Здесь важно понимать, что в жанровых формах, когда они правильно построены, смысл истории перерастает частный сюжет; он говорит об устройстве общества. Поэтому, помимо выживания и личной мести, герой восстанавливает баланс в обществе , где друг может отнять жизнь из карьерных соображений, где халатность полиции приводит на электрический стул невиновного, а виновному дозволено жить припеваючи, где представителя закона, давно забывшего, что законы созданы для людей, не интересует, убивал беглец свою жену или нет. Личная проблема героя как олицетворение пороков социума тоже способ повысить ставки.
Похожий механизм работает в «Выжившем». Медведь и дикие племена не добили героя окончательно – настоящий ужас наступает, когда союзник, представитель той же социальной ячейки, губит его сына и бросает его самого на произвол судьбы. Вопиющая несправедливость . И это тоже рассказ об обществе, в котором, как мы видим, большую роль играют вопросы чести, долга, взаимовыручки. Особый смысл появляется благодаря тому, что место и время действия сюжета – дикая природа молодой Америки, задолго до войны Севера и Юга и окончательного покорения Дикого Запада. История о мести и восстановлении справедливости рассказывает еще и о том, как зарождалось гражданское общество обросшей мифами страны.
Все это – инструменты, помогающие «приподнять» историю, сделать ее мифичнее с сохранением жизненности.
Естественно, мы знаем массу историй, где выживание или спасение чужих жизней не стоит в центре сюжета. Физическая угроза жизни – лишь частный случай вопроса, на который отвечают жанровые произведения: что значит жить хорошо, успешно, доброкачественно ? («Человек дождя», «День сурка», «Тутси» и многие другие.) Разумеется, здесь масштаб ставок еще менее связан с мифом. Стоит вопрос не жизни и смерти – речь идет лишь о боли, которую причиняет герой себе и/или окружающим. И если мы сопереживаем ему, то желаем «спасения». Избавления от изъяна, из-за которого герои страдают. Идентификация зрителя с персонажем обусловлена узнаваемыми житейскими факторами. Проблемы с карьерой, застарелые привычки и травмы, мелочность, мстительность, эгоизм, извечные внутрисемейные проблемы, кризисы взросления или среднего возраста, проживание горя, неконтролируемый темперамент, нерешительность, застенчивость, страх перед неизвестным.
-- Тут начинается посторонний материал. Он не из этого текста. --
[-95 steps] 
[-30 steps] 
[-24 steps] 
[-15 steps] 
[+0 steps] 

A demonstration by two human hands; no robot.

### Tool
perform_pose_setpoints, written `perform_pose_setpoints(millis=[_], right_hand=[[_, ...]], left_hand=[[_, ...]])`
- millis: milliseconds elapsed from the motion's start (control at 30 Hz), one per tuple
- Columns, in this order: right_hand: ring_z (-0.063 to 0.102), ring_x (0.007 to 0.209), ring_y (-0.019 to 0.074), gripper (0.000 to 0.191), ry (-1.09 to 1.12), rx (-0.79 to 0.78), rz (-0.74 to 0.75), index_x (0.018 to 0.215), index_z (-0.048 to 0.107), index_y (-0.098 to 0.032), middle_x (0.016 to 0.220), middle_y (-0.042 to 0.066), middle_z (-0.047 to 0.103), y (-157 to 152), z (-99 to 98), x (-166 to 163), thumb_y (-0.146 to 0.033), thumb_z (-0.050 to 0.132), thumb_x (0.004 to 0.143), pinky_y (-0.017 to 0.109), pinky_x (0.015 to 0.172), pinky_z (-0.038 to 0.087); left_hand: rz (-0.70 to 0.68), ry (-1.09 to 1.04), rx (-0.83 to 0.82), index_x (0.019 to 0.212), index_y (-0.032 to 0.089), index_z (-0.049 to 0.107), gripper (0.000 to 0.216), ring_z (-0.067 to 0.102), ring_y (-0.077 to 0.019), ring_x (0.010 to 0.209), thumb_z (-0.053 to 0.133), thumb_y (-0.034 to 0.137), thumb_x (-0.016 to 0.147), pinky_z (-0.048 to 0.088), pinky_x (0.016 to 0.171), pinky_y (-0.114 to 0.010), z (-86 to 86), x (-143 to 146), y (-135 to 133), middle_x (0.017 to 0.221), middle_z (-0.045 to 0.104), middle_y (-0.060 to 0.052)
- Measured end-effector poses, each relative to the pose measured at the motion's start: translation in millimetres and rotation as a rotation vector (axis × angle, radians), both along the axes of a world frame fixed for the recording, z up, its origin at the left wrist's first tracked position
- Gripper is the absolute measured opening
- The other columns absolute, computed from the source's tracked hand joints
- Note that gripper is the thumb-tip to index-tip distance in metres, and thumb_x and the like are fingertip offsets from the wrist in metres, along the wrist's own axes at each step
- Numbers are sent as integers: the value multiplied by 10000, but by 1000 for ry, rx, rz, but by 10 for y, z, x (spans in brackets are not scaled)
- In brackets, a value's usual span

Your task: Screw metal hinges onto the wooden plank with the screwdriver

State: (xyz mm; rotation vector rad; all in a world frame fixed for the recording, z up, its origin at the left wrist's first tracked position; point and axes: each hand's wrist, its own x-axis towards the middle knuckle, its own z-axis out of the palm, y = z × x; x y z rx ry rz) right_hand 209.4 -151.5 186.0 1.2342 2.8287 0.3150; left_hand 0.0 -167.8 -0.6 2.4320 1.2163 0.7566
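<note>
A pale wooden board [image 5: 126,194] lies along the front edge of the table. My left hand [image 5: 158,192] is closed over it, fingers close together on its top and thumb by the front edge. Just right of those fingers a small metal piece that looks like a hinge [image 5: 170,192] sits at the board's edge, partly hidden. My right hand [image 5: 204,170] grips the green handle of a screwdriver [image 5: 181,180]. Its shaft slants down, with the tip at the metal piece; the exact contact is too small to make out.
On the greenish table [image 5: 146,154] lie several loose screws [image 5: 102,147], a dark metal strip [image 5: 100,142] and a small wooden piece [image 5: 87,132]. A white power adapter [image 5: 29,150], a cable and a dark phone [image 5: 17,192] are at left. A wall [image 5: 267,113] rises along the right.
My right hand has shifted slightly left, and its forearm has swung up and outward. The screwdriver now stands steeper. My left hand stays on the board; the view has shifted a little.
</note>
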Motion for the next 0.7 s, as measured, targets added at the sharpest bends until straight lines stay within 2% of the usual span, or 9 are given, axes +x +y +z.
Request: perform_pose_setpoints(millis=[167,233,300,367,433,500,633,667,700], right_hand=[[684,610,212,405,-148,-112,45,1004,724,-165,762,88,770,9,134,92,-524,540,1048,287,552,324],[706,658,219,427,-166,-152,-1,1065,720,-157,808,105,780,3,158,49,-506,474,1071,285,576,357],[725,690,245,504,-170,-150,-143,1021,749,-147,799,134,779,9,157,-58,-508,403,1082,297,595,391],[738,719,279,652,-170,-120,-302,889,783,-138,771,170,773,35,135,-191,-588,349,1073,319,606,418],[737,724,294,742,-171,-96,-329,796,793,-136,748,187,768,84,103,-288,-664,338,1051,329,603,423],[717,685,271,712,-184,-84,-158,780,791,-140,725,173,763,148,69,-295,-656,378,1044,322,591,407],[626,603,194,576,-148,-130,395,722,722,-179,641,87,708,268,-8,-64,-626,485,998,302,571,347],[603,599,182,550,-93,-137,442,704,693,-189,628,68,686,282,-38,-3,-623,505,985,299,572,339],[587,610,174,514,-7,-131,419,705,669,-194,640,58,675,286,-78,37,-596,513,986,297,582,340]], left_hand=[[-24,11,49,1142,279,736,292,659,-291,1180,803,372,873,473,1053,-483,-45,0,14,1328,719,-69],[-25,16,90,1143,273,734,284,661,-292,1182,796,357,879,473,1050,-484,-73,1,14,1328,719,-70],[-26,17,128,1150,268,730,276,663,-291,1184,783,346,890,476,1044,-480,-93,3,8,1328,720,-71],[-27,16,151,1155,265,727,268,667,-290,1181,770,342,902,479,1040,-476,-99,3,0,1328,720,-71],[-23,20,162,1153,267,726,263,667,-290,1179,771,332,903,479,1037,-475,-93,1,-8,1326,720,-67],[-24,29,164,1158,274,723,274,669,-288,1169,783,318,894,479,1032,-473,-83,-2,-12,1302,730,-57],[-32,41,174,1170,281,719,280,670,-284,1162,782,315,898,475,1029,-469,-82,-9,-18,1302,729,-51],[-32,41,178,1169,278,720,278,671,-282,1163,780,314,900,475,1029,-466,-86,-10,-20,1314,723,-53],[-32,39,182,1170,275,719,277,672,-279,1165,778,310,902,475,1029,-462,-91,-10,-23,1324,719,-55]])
В идеале задача автора – добиться того, что удалось создателям «Форреста Гампа». Представить героя настолько универсальным и узнаваемым, что он становится не просто частным случаем, а символом явления, как созданный Вуди Алленом Невротик с большой буквы, чаплинский Бродяга или наши любимые одержимые детективы, мучимые прошлым. Жизненное перерастает в мифическое. Вуди невротичен до абсурда. Бродяга попадает в невероятные приключения; его появление на экране всегда эффектно (вспомните, как его обнаружили на церемонии открытия памятника в «Огнях большого города»). Несмотря ни на что, он всегда галантен и учтив, что превращает его в уникального и одновременно универсального персонажа и помогает увидеть его черты в каждом из нас. Даже Кабирия («Ночи Кабирии») к концу фильма превращается в символ тяжелой женской судьбы. Мне кажется, в первую очередь в финальном преодолении себя, в мифическом поступке, улыбке сквозь слезы, с которой она идет по жизни и которая поднимает ее над самой собой, делая феноменом.
Существует еще один способ совмещать грандиозное с обычным. Персонажи или явления с присущими им земными качествами рассматриваются в декорациях событий эпического, глобального масштаба. Григорий Мелехов в «Тихом Доне» наделен некоторыми мифическими чертами, которые делают его особенным. Автор подчеркивает его жгучую красоту и не менее жгучий темперамент; во время войны он превращается в неистребимого лихого всадника, несущегося сломя голову в самые горячие точки битвы, оставаясь целым, невредимым и победителем. В чем-то уникальность героя основана на том, что автор знакомит нас с ним ближе, чем с другими, позволяет заглянуть внутрь. Кажется, что Григорий умеет любить и страдать так, как никто другой, он видит и чувствует общую картину войны. Но в целом он просто человек. Именно контекст гигантского, полыхающего полотна Гражданской войны подносит увеличительное стекло и к его роману с Аксиньей, к семейным раздорам и неурядицам, к родственным вендеттам.